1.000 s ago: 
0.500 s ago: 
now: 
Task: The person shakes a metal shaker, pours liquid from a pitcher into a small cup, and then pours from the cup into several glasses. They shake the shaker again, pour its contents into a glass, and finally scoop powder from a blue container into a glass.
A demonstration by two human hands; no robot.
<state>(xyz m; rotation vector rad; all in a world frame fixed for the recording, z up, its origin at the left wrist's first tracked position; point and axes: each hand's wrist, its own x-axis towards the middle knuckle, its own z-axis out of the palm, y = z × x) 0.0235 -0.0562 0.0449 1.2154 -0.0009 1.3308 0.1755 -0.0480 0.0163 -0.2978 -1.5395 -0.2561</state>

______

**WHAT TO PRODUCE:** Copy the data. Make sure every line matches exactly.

**WRITTEN SOLUTION:**
1.000 s ago: 
0.500 s ago: 
now: 
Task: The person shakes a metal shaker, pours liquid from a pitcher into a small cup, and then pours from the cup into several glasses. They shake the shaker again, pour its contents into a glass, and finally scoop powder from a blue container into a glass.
A demonstration by two human hands; no robot.
<state>(xyz m; rotation vector rad; all in a world frame fixed for the recording, z up, its origin at the left wrist's first tracked position; point and axes: each hand's wrist, its own x-axis towards the middle knuckle, its own z-axis out of the palm, y = z × x) 0.0235 -0.0562 0.0449 1.2154 -0.0009 1.3308 0.1755 -0.0480 0.0163 -0.2978 -1.5395 -0.2561</state>

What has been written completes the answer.